### Exercise instructions
Below are some records. Return exactly their lines from the one containing "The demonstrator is" through the one containing "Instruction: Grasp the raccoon", and drop the pictures.

────────

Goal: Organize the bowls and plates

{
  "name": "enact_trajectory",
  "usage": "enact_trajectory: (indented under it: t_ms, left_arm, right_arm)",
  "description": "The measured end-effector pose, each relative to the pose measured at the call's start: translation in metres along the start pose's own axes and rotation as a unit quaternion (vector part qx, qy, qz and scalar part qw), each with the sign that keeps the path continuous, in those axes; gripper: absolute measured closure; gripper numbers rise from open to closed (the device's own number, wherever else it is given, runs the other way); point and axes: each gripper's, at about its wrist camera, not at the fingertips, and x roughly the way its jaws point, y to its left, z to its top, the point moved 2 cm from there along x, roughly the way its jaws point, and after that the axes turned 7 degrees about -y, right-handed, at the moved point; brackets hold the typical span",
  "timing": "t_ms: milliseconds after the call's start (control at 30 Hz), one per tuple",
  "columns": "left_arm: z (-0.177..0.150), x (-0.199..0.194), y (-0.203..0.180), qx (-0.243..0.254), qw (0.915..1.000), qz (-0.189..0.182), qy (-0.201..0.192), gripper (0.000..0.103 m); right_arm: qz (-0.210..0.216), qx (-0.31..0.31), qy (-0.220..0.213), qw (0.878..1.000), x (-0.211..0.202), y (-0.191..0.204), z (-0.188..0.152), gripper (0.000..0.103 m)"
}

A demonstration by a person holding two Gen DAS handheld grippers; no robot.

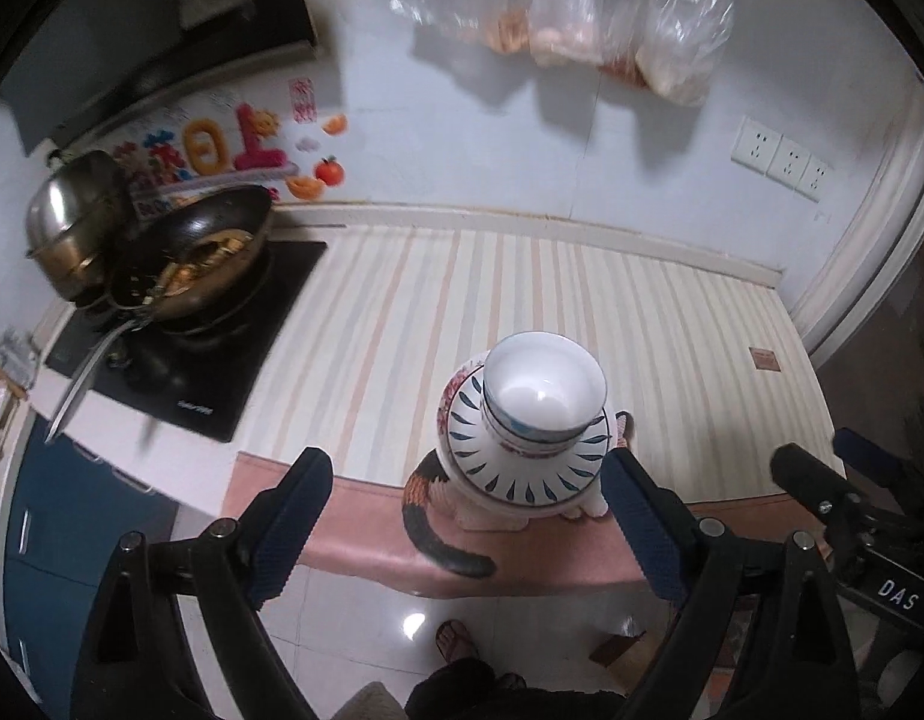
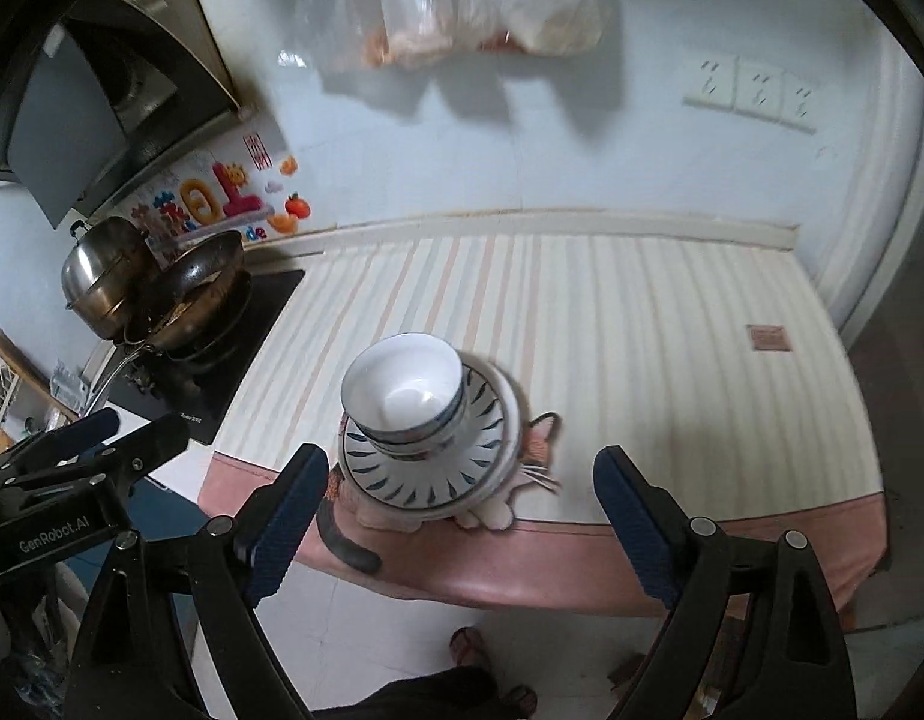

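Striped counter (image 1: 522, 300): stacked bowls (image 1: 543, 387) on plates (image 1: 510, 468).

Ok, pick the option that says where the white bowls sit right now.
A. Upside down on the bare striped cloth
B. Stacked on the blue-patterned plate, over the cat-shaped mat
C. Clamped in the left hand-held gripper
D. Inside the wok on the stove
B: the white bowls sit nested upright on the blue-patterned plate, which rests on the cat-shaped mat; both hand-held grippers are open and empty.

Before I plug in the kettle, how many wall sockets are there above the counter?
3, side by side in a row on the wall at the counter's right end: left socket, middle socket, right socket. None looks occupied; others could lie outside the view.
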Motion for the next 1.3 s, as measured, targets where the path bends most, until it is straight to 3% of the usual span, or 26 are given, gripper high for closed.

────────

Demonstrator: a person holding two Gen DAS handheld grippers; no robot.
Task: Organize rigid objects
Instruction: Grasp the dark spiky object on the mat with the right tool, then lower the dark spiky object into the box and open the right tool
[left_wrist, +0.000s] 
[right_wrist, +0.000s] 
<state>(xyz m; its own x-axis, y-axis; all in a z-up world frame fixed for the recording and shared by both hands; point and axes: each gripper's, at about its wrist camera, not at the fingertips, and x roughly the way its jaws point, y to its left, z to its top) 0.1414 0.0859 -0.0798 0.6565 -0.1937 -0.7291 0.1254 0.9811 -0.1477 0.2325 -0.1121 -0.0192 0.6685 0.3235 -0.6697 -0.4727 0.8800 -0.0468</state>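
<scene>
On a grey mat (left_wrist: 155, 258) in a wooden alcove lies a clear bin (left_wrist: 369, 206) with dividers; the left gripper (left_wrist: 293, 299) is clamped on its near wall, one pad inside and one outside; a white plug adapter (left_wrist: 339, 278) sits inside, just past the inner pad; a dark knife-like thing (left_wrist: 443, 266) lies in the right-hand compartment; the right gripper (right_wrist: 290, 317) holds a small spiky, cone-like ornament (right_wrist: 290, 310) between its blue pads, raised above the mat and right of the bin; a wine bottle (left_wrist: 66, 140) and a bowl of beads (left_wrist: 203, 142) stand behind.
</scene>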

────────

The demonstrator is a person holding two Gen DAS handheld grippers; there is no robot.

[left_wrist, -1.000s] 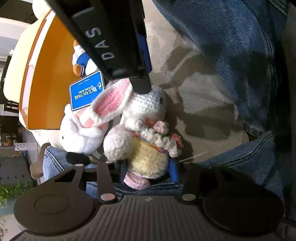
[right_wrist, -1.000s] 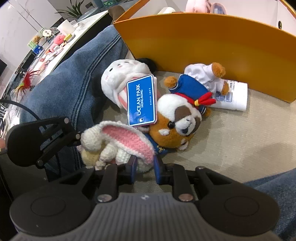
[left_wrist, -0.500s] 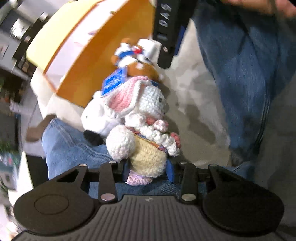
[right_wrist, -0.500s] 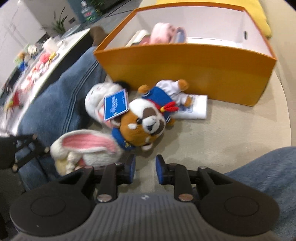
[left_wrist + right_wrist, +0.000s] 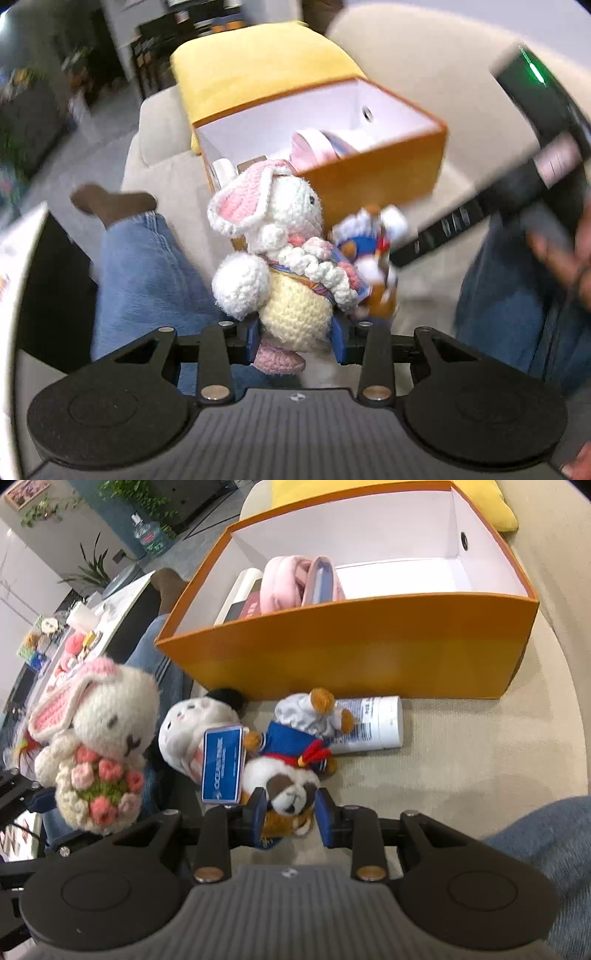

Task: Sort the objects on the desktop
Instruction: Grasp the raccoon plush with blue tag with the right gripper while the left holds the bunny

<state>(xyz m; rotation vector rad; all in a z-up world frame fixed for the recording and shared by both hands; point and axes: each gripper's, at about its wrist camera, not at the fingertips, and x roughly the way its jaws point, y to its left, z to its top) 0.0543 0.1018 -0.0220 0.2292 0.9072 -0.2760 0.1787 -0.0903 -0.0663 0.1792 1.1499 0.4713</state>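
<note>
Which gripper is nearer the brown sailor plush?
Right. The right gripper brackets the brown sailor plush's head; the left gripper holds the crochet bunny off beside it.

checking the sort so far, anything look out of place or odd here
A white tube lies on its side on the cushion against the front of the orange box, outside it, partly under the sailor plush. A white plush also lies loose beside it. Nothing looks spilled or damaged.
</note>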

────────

### Answer for this exercise
The demonstrator is a person holding two Gen DAS handheld grippers; there is no robot.

[left_wrist, -1.000s] 
[right_wrist, -1.000s] 
[left_wrist, -0.500s] 
[right_wrist, -0.500s] 
[left_wrist + right_wrist, +0.000s] 

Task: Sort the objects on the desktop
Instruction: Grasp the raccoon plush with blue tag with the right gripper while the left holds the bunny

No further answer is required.